The first one, which I've written about before, is "Mortal Engines", a wonderful sci-fi super fantastic film from New Zealand, written and produced by the great Peter Jackson and his wife, Fran Walsh.  This amazing film was directed by Christian Rivers.  The story takes place in a dystopian world where cities are movable warrior states - it's very cool and should have been a bigger hit, if you ask me.

My other favorite film was "Destroyer", starring Nicole Kidman.  This film totally blew me away. Again, it didn't get much press or distribution, perhaps because it was so dark and mean - but boy, the script was just terrific and the acting by Nicole was relevatory.  Credit also to the director, Karyn Kusama - it's about a loner cop who holds a grudge for years and becomes a rogue cop, waiting for her revenge.  It's unforgettable.

Two nights ago, I made an appearance at New York's Upright Citizen's Brigade on 44th St.  This gig was very fun and novel - they had me tell some stories from my life and then the crew of 8 improv comedians did an hour of gags and improv based on my pathetic stories.  But the cool thing was, I was able to create drawings on stage, illustrating the wacky stories.  The audience seemed to like it, and so did I.  So, if you get a chance, please check out the UCB in your neighborhood.

with the cast of ASSSSCAT at the Upright Citizens Brigade, which included Dan Fogler (Fantastic Beasts, Balls of Fury)

Now, since it's almost Valentine's Day, I'm including a Valentine-themed piece of art from Sandrine:

And since Valentine's Day falls on a Throwback Thursday, here's some art from my short film "Horn Dog", too:

Also, I'm including my newest Trump cartoon -

Wow, what a blog!  Tell your friends, and see you next week -

--Bill P.

Friday, February 1, 2019

Matthew Jaffe - "Wicked World"

I have exciting news - last month I created a music video for a wonderful new musician named Matt Jaffe, the name of the song is "Wicked World".

I'd never met Mr.
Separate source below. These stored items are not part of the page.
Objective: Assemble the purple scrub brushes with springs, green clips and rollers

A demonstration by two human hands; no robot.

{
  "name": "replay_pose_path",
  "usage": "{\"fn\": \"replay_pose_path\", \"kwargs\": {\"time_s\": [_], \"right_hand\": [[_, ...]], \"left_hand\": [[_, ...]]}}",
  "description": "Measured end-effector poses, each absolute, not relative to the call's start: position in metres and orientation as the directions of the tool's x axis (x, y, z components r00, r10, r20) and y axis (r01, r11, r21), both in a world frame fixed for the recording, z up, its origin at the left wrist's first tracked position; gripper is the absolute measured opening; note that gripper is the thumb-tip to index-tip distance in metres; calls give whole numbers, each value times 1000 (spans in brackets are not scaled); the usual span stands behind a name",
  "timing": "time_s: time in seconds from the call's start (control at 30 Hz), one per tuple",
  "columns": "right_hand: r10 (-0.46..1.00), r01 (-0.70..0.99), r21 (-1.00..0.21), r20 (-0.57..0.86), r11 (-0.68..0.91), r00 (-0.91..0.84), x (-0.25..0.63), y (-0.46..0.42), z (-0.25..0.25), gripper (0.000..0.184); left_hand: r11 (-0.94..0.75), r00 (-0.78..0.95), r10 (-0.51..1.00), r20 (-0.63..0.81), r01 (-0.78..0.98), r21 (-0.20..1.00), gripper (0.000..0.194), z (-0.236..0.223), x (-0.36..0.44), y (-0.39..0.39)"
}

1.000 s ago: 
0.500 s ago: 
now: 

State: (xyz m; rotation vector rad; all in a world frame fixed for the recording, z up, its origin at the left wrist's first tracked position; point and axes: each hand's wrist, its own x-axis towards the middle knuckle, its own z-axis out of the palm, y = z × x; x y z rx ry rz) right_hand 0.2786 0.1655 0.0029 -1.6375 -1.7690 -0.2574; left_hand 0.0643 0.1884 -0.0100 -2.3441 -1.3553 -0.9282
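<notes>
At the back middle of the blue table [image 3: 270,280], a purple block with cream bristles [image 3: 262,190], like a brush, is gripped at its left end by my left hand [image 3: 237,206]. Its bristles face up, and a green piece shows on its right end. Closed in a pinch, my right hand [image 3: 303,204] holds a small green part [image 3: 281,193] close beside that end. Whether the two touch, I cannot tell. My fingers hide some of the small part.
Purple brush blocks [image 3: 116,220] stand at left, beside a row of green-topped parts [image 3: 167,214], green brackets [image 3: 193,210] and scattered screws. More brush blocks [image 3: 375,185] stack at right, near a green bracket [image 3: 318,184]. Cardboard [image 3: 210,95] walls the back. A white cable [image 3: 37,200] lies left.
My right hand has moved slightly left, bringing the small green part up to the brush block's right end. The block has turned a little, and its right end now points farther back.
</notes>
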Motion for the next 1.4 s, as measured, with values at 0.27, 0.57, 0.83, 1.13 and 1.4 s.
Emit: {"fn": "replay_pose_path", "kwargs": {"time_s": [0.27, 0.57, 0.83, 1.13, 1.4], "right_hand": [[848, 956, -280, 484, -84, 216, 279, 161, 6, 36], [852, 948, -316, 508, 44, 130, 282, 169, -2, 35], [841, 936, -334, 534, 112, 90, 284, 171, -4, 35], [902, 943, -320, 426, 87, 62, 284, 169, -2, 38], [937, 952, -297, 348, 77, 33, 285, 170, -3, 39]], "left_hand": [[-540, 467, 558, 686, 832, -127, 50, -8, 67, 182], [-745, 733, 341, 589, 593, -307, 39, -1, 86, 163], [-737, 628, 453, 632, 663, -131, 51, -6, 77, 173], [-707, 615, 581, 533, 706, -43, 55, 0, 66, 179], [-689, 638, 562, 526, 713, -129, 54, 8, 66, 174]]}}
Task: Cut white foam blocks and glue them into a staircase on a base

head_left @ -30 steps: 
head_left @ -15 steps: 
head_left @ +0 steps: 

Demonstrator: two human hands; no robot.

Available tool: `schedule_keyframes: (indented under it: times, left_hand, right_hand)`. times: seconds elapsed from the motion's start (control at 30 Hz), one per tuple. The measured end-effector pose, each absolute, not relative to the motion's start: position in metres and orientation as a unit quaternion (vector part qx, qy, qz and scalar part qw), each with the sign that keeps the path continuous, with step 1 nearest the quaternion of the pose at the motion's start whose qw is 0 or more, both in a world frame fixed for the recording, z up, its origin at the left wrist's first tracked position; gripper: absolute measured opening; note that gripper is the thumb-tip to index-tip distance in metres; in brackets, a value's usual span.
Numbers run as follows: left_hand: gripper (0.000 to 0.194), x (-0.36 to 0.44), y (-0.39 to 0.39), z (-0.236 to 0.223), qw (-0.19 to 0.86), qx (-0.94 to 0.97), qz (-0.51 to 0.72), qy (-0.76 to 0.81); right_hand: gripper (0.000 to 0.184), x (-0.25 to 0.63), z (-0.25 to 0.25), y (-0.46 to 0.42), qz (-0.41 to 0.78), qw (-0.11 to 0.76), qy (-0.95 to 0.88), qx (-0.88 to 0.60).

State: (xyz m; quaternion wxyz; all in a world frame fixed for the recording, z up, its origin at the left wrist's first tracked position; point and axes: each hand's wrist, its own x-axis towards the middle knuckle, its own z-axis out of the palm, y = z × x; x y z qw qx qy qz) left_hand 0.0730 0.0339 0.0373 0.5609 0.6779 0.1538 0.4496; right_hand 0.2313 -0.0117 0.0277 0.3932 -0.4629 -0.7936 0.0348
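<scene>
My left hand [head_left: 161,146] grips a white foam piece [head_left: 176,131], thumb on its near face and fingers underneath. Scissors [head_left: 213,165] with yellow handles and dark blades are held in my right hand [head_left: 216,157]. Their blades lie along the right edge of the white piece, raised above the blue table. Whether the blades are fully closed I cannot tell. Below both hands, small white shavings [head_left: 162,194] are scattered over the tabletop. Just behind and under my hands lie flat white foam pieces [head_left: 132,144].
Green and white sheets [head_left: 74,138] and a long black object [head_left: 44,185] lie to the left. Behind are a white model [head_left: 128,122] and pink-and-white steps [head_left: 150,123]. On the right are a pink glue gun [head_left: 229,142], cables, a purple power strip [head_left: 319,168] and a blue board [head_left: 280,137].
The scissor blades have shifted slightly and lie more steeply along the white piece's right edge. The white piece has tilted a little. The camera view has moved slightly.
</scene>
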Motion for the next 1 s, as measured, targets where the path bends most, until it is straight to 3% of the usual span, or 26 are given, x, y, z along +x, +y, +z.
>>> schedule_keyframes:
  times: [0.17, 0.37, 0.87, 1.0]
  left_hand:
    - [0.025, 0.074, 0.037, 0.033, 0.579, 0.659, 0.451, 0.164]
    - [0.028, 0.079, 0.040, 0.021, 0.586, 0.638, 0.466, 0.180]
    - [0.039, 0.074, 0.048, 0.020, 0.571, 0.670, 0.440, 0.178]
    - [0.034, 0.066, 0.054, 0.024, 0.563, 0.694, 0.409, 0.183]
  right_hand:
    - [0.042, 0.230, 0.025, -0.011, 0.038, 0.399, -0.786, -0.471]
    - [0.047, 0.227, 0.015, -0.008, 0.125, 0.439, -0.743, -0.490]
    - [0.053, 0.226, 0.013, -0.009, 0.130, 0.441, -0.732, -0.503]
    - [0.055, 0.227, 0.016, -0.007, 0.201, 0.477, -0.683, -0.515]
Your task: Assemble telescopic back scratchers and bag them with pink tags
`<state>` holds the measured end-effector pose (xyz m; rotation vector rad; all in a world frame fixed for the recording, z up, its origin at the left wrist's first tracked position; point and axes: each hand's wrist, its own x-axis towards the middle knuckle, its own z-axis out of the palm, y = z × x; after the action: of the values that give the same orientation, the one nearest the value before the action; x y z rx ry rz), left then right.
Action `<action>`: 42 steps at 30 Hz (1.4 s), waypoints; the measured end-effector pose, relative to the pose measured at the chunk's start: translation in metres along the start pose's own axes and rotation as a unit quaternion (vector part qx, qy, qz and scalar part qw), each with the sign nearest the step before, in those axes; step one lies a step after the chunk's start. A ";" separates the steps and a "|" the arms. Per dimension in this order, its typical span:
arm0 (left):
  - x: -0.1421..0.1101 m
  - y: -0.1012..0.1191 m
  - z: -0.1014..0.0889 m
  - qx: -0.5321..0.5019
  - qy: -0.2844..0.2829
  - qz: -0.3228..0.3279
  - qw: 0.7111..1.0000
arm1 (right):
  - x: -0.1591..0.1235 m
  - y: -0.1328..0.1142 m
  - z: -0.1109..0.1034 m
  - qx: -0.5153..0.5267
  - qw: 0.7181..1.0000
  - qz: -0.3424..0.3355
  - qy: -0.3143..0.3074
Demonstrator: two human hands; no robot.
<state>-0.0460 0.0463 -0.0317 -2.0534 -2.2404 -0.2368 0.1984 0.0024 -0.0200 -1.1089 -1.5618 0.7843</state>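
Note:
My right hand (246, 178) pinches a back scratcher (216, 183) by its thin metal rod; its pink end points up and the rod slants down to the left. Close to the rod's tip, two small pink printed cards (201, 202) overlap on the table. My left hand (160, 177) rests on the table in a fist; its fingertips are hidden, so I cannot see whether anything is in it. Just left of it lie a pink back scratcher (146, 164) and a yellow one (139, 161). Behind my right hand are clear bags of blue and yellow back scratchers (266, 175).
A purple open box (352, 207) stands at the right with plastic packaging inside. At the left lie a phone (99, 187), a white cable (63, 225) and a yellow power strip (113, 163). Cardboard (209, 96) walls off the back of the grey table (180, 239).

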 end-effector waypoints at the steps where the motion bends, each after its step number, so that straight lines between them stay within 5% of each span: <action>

Jaffe before, but when he contacted me, I checked out his live performances on-line and I was blown away by his incredible talent for songwriting and performing.  And, he's only a young kid!  He's gonna be the new Justin Bieber, I can feel it.  Look out, Justin!

So I was delighted to make his new music video.  Anyway, he just released the short online - so please check it out, I think you'll fall in love with the video, and the talented Matt Jaffe.

And I have another bit of exciting news.  You probably are aware that over the last few years, I've been creating and distributing a film I co-directed with the great artist and animator Jim Lujan, called "Revengeance".

My thanks to everyone who supported our successful Kickstarter campaign to get the film made. Well, now we've fulfilled almost all of the rewards and we're finally able to release the DVD to the world.  The movie itself had a limited but very successful theatrical release, it won a bunch of festival awards and got some nice reviews.

I've watched the film myself numerous times in theaters and I'm still blown away by the look and humor of the movie.  I think it's one of my favorite films I've worked on during my long career as an animator.

Now that the film is available on DVD and BluRay, please purchase the film from my web-site so we can continue to make more animated films that are unique and very different from your typical Hollywood crap.

People say that DVDs are a dead format - but I disagree. This DVD is packed with goodies, commentaries, art galleries, documentary extras about the making of the film and various conversations between Jim and me.  It's a very cool DVD, and the BluRay looks even better!  So I encourage you to support independent animation. 

You can get the DVD or BluRay from my web-store here:

Thanks so much!  Now, here's this week's gag cartoon - enjoy!

--Bill Plympton

Friday, January 18, 2019

"Mortal Engines" and S.F. Sketchfest

I've been a huge fan of Peter Jackson since seeing some of his early films - my favorites were "Meet the Feebles", "Forgotten Silver" and "Bad Taste".  I felt he was one of the few filmmakers to use outrageous humor to tell wonderful stories.  Of course, he made his biggest success with the "Hobbit" and "Lord of the Rings" trilogies, where he seemed to leave his subversive humor behind.  I guess that shows where outrageous humor can take you.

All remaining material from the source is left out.